The exhibition will run from July 23rd to October 28th
The great historical exhibition “1974 & 1944: Athens celebrates its freedom”, in Freedom Park from July 23 to October 28 with free admission, is presented by the Municipality of Athens.
The exhibition is planned and implemented by the Technopolis of the Municipality of Athens in collaboration with the Archives of Contemporary Social History (ASKI), the General Archives of the State and the Historical Archive of the Municipality of Athens and is the focus of the anniversary celebrations that spread across the center and its neighborhoods city ​​until November.
On the occasion of two landmark anniversaries, the 80th anniversary of the liberation of Athens from Nazi occupation in 1944 and the 50th anniversary of the fall of the military dictatorship and the restoration of democracy in 1974, the exhibition goes back in time and presents a city alive, Athens, which celebrates its freedom in two different historical moments.
The aim of the exhibition, the only one that honors both of these anniversaries at the same time, is to highlight the collective historical memory and the struggles for freedom and democracy.
Divided into two large sections, dedicated to the events of 1944 and 1974 respectively, the exhibition narrates a journey from darkness to light, from the extreme cruelty of the Nazi occupation to the frenzied celebration of the first days of freedom and from the brutality of the junta to expectations born of the fall of the authoritarian regime.
Through rare photographs, audio-visual material, documents, newspapers, posters, works of art, notices, personal effects and rich archival material, the more than 500 items in the exhibition “1974 & 1944: Athens celebrates its freedom” seek and display the same hope, the same intensity and the same enthusiasm that accompanied the Athenians both in the festive days of 1944 and 1974.

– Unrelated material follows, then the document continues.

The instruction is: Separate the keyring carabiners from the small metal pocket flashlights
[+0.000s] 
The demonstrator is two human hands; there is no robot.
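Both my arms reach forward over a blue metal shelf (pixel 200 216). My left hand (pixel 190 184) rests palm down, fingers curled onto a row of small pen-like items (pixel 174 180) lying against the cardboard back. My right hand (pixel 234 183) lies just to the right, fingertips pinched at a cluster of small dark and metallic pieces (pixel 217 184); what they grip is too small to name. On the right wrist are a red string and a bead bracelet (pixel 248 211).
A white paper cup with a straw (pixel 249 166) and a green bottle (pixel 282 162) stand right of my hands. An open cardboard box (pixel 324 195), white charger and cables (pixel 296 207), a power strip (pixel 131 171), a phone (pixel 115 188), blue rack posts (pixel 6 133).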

At the same time, the exhibition cannot help but unite joy with sadness, redemption with pain, relief with anguish, as the double holiday outbreak is weighed down by both the shadow of the Decemberists and the fear of civil war, as well as the Turkish invasion in Cyprus.
Specifically, visitors will discover, among other things, evidence from the period of the great famine in Athens, audiovisual material related to the junta’s arrest and torture practices, an installation with personal stories of three women of the Resistance who sacrificed themselves for liberation, and also an installation dedicated to the 25 murdered activists of the Polytechnic.
At the same time in the spotlight, unique impressions from the river of people who flooded flag-decorated streets of the capital with songs and dances, tricycles, banners and improvised posters full of festive slogans, festive headlines for the triumph of democracy, snapshots of hugs with those who returned from places of exile.
Some of the bitterest moments of Athens’ modern history join the happiest, in a unique exhibition that is a tribute to two different eras and two different worlds united by the same city, Athens, but also the common demand of of its inhabitants for democracy and freedom, the collective dream for a better life.